__Instructions to follow__. Reproduce the data below in full and to the letter, images excepted.

__Given information__.

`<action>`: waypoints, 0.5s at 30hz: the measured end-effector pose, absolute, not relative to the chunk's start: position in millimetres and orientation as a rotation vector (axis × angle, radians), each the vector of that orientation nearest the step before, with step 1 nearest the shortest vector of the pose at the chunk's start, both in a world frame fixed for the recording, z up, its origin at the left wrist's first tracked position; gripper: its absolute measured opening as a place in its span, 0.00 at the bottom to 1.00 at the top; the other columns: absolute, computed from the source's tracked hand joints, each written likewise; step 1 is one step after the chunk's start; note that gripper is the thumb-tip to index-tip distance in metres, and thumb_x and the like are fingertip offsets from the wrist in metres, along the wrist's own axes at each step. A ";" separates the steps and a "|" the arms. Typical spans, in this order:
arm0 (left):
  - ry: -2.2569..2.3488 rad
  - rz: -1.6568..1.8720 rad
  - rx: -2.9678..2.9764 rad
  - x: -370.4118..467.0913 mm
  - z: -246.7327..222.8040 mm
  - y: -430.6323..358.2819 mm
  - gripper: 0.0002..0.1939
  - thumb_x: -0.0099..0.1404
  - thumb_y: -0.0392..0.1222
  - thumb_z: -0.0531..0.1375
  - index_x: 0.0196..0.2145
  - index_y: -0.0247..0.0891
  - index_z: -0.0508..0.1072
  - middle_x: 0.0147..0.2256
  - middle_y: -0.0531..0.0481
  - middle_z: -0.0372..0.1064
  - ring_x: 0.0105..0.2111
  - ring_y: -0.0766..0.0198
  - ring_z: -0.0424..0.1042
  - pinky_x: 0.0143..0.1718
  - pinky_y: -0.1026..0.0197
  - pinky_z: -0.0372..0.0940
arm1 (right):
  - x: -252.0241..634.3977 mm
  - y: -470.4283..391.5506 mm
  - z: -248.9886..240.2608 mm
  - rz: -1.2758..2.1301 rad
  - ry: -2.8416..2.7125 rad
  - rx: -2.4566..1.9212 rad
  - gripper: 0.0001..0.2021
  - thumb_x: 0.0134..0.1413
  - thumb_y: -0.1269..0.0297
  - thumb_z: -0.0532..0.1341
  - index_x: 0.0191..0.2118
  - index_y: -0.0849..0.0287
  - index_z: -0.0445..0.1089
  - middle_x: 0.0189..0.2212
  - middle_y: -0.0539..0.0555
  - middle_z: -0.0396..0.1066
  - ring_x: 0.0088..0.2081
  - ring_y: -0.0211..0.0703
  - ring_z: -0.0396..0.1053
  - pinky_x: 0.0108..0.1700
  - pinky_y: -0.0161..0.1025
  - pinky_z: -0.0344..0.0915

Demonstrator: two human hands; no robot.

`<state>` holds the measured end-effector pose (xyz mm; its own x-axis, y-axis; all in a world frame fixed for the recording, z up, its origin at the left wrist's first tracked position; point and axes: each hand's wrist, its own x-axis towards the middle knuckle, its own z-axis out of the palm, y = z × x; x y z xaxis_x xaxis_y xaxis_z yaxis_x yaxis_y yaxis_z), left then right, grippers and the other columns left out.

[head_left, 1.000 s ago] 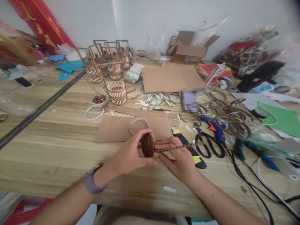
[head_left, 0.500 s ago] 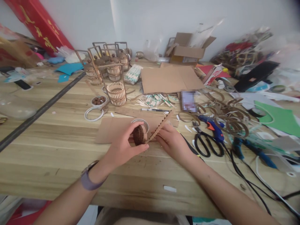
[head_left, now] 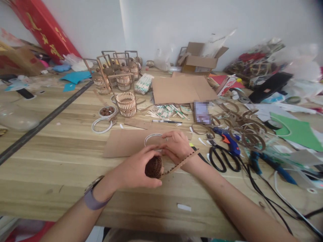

__Response__.
`<action>`: waypoints, 0.5s at 30hz: the measured end-effector pose, absolute, not relative to the chunk's start: position in millimetres and orientation as a rotation vector (axis × angle, radians), each the vector of that orientation nearest the step before, with step 1 nearest the shortest vector of the pose at the chunk's start, both in a world frame fixed for the recording, z up, its origin at the left wrist's first tracked position; gripper: its absolute measured opening as a place in its span, 0.00 at the bottom to 1.00 at the top; the other columns: absolute, computed from the source's tracked hand joints, each written likewise; step 1 is one step after the chunk's start; note that gripper is the thumb-tip to index-tip distance in metres, and thumb_x and the like are fingertip offsets from the wrist in metres, along the wrist's own axes at each step. A ";" separates the steps and a "|" the arms. Typical spans, in this order:
arm0 (left):
  - ry: -2.2569..2.3488 rad
  - rz: -1.6568..1.8720 rad
  - rx: -2.9678..2.9764 rad
  - x: -370.4118..467.0913 mm
  - z: -246.7327..222.8040 mm
  - y: -430.6323..358.2819 mm
  - gripper: 0.0002..0.1939
  - thumb_x: -0.0099..0.1404
  - thumb_y: -0.0392..0.1222
  - thumb_z: -0.0531..0.1375
  - index_x: 0.0196..0.2145
  - index_y: -0.0247..0.0891
  - index_z: -0.0508..0.1072
  - middle_x: 0.0147..0.2256
  - middle_y: -0.0531..0.0481
  - middle_z: -0.0372..0.1064
  - ring_x: 0.0105..0.2111
  - ring_y: -0.0766..0.0198
  - ring_z: -0.0424..0.1042
  - pinky_x: 0.0143..0.1718
  - pinky_y: -0.1026..0.0197
  - pinky_z: -0.0372..0.0940
arm1 (right):
  - x: -252.0241..634.3977 mm
  - y: -470.4283..391.5506 mm
  - z: -248.9886..240.2608 mm
  - rz: -1.2758..2.1301 rad
  - ry: -2.8416..2.7125 rad
  - rx: -2.4566..1.9212 rad
  - gripper: 0.0001..0.2021
  - thumb_x: 0.0134..0.1413
  - thumb_y: -0.1269..0.0297
  - thumb_z: -0.0532..0.1341
  - index_x: 0.0191..0.2118
  - index_y: -0.0849..0.0287
  - index_z: -0.0445..0.1089
  - middle_x: 0.0189..0.2212
  - middle_y: -0.0539..0.0555
  - middle_z: -0.0396..0.1066
  - ring_x: 0.0088..0.2081
  - ring_y: -0.0211..0.0703
  - ring_z: -0.0396..0.1053
  - pinky_x: 0.0108..0.1700
  - pinky_y: -0.0161..0.1025
  - pinky_z: -0.0344..0.0915

Demonstrator: two human hands; no robot.

`<state>` holds the measured end-effector pose (xyz mm; its own x-axis, y-axis; all in a world frame fixed for the recording, z up, its origin at the left wrist's first tracked position; point and axes: each hand's wrist, its own x-axis towards the middle knuckle, its own z-axis out of the palm, y = z × x; x y z xaxis_x xaxis_y xaxis_z yaxis_x yaxis_y yaxis_z), left then right, grippers and the other columns left out.

[head_left, 1.000 s ago] 
[head_left, 0.500 s ago] 
[head_left, now] 

Work on this exercise is complete.